人形



チャイムの音がした。
部屋のドアを開けてみると、男が立っていた。
「お宅に荷物が届いてるんですけど、重いので、運ぶのを
手伝ってほしいんですわ。」

その荷物は、頑丈に梱包された大きな木箱だった。
何も、心当たりが無かった。
届け先は、確かに僕だ。
しかし、送り主は、水性のサインペンで書かれているみたいで
水に濡れたらしく消えてしまっていた。

「忙しいので、早くお願いします。
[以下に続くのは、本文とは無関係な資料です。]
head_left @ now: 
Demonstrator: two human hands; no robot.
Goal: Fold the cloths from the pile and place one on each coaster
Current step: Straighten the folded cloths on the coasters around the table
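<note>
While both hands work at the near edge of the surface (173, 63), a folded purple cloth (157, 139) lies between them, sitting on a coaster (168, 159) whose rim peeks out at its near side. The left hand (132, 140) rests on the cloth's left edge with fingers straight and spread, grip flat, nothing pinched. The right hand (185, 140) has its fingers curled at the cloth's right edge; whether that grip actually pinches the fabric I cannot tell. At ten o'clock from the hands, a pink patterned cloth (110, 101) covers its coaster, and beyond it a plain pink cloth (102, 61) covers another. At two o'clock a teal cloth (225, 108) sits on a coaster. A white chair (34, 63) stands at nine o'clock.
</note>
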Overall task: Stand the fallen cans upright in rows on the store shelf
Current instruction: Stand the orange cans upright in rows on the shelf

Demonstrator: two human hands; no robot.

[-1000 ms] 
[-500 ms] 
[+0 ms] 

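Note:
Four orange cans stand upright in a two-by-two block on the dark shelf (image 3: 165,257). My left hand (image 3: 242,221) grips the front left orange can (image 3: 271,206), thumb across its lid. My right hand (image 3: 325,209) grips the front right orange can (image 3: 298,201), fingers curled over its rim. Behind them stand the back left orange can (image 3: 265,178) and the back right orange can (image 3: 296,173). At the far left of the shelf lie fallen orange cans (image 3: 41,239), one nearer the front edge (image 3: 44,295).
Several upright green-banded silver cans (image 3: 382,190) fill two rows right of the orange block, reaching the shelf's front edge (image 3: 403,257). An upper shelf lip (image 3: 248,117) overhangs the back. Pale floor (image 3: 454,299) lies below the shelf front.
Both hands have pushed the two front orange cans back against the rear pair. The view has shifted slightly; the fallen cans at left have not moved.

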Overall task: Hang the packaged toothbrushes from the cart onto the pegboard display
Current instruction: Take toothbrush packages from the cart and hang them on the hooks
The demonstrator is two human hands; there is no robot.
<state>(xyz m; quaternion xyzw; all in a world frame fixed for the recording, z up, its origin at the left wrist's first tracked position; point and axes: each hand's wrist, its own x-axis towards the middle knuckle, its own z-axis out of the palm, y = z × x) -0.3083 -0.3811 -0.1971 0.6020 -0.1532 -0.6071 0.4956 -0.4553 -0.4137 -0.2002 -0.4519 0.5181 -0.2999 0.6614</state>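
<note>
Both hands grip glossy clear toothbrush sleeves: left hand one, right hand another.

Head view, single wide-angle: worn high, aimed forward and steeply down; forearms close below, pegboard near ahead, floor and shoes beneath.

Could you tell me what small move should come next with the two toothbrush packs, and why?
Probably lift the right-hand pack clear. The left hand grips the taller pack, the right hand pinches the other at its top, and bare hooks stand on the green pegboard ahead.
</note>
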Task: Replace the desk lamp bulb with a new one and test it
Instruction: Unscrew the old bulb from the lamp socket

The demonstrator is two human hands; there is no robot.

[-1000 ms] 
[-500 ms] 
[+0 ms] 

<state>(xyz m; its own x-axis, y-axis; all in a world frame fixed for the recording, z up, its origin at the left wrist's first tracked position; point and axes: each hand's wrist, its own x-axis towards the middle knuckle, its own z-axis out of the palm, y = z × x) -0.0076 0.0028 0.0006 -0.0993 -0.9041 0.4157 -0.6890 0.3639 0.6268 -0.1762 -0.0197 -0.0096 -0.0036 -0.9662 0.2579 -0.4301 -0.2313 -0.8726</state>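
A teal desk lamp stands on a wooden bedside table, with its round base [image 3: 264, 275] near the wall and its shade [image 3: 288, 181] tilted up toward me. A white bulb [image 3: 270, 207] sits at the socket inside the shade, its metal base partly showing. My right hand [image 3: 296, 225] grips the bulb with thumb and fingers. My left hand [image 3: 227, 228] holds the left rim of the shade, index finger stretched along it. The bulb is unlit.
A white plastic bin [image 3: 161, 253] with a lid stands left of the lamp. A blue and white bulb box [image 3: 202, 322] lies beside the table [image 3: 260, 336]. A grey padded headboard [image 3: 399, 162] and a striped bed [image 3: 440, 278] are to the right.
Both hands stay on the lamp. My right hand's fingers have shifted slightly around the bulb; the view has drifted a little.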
」

男にせかされて、荷物を部屋に運び込んだ。
男は、用が済むと、慌てて帰っていった。

さて、荷物だ。
梱包をほどくには、大工道具がいりそうだ。
そんな物は、持っていないので、町へ買いに出た。

道具を使い、注意深く、梱包をほどく。
そして、木箱を開けてみた。
心臓が止まりそうになった。

下着姿の女が、ロープに縛られ、椅子に座らされていた。

「もしもし・・・、もしもし・・・。」
声をかけてみても返事が無い。
ロープをほどき、女を抱えて、ベッドに運んだ。
脈を診てみると生きてはいるようだ。

「警察に知らせなければ、いけない!!」
即座にそう思ったが、出来なかった。
なぜなら、その女が、あまりにも美しかったから・・・。
僕のベッドの上に、今まで見たこともないような美しい女が横たわっている。
誰が何の目的で、この女を僕に送りつけたのかは、分からない。
でも、僕は、一目で、この女に心を奪われたのだ。

見るだけならいいんじゃないか?
女の下着を脱がして、素っ裸にした。
まるで絵に描いたように完璧な身体だった。
そうだ!この前買ったルーペがあった!
僕は、ルーペを使い、女の身体を隅々まで観察した。
次第に欲情がこみ上げてきて、爆発しそうになった。
もう、頭の中は、空っぽだった。
気が付けば、僕は、その女を犯していた。
もう、僕は、立派な犯罪者だ。
どうせ捕まるなら、とことん行ってやれと思った。

それから、狂ったように何度も女を犯した。
その意識の無い女は、僕を拒まなかった。
僕だけの女だった・・・。

やがて異変に気付いた。
女の様子がおかしい。
脈を診てみる・・・。
死んでいる!!僕が、殺してしまった!!
強烈な罪悪感が、僕を襲った。

女の身体は、異臭を放ちながら腐り始めた。
グロテスクな虫達が、女の身体を啄んでいく。
あの美しい女が、醜く崩れていく・・・。
僕は、側に腰掛け、その様子をぼんやり眺めた。
女は、骨だけになってしまった・・・。

僕は、都会の大きな書店で、人形制作関係の本を買いあさった。
むさぼるように知識を詰め込んだ。
そろそろ、作業に取りかかろうと思う。
あの女の骨を元にして、あの女を再生させるために・・・。